From Restrictions on Public-Employee Unions in Wisconsin Become Law (WSJ):

Wisconsin Gov. Scott Walker signed a bill into law Friday eliminating most collective-bargaining rights for the state’s public employees, while boosting how much they will pay for their benefits and making it tougher for public unions to retain members.

[..] Under the law, unions said it will be more difficult for them to retain members. The new law requires that 51% of all eligible workers—including those who don’t vote—approve a union, which means unions can win a majority of votes cast, but still be barred from representing workers. Previously unions had to win a majority of votes cast. The state also will stop collecting dues automatically as soon as contracts end. Peter Davis, general counsel of the Wisconsin Employee Relations Committee, the state agency that oversees union elections, said he didn’t believe any other state requires unions to win a majority of eligible voters.
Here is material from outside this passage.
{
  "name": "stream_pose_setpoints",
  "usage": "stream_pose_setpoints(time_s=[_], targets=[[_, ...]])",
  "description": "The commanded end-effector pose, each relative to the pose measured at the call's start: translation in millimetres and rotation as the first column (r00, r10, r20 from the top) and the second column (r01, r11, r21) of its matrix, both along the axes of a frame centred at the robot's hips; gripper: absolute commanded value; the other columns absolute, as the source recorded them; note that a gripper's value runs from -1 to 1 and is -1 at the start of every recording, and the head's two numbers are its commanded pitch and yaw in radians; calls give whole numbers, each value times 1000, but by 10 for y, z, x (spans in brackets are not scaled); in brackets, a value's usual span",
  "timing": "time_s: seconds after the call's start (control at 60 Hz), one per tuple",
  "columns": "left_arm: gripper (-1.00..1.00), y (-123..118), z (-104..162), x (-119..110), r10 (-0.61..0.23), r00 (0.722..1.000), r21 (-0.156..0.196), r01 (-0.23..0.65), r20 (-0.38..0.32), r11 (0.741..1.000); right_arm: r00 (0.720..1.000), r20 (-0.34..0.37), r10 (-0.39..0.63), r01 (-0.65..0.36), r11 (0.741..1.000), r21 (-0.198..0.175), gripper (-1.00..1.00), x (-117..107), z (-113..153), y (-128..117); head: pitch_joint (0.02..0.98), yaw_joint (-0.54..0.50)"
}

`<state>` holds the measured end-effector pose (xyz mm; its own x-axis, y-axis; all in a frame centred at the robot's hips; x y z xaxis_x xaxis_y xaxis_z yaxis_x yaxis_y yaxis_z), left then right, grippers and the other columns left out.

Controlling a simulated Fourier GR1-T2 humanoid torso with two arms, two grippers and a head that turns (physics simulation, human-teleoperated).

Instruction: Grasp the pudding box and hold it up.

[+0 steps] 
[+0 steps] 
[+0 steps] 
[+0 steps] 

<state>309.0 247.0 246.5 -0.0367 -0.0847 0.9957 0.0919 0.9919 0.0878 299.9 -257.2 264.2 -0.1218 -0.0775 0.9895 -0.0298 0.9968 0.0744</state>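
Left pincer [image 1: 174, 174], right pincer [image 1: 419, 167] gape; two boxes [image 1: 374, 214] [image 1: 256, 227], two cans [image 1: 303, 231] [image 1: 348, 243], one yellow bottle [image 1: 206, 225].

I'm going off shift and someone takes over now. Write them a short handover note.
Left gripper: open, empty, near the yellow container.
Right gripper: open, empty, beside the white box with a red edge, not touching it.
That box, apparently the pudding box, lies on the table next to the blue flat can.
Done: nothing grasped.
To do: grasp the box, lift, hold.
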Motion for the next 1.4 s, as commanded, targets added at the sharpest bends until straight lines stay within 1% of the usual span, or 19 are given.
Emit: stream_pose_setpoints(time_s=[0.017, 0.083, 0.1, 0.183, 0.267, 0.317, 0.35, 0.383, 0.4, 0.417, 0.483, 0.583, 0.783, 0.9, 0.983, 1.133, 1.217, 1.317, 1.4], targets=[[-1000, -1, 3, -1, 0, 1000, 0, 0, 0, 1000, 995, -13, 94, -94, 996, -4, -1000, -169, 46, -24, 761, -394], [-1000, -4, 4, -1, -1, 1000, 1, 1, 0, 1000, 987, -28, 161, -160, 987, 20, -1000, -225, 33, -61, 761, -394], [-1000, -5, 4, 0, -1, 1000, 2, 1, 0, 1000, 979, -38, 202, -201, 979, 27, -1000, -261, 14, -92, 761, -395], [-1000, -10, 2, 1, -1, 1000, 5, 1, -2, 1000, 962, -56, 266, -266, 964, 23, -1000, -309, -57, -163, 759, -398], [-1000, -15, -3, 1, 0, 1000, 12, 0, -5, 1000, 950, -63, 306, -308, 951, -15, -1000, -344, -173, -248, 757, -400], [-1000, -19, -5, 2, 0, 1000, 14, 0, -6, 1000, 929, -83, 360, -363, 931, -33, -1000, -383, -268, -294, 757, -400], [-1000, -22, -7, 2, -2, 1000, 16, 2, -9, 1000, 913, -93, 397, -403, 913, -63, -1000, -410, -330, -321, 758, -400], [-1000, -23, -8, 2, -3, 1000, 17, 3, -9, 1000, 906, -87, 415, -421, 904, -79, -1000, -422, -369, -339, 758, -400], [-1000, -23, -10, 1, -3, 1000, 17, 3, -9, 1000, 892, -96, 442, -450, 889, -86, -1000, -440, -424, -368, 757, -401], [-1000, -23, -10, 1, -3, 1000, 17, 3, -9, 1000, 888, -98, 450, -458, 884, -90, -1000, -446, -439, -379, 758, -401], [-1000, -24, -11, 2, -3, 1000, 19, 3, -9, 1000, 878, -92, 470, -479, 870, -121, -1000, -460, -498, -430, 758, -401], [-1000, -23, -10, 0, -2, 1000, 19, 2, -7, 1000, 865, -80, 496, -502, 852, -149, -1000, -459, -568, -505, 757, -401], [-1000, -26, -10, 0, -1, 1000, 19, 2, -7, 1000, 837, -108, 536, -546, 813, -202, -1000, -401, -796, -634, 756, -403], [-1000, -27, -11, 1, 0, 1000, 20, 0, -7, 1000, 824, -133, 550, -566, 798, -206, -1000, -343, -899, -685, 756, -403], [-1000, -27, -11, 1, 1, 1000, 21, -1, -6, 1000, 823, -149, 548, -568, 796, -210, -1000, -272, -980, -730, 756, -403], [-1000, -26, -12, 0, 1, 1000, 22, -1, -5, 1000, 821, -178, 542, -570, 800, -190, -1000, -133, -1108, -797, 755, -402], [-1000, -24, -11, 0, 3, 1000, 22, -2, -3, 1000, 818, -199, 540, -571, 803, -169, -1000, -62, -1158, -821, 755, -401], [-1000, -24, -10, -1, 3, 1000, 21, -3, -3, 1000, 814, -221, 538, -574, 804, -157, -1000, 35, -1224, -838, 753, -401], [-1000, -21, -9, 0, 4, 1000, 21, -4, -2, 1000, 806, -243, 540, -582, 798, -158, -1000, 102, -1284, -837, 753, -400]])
[…] Many union members object to the tougher election requirements. “Annual certification is just a complete tactic to bust the unions,” said Chris Fons, a 45-year-old high school teacher from Milwaukee. Mr. Walker defended the changes in union elections. “It really puts the onus on saying if the union wants to provide value they have to prove it,” he said. “If people believe it then they’ll come out and vote.”

Under the previous system state workers were forced to pay money to unions that they did not approve of. In fact, in the 28 non-right-to-work states, unions had negotiated provisions that forced government employees to pay union dues — or get fired.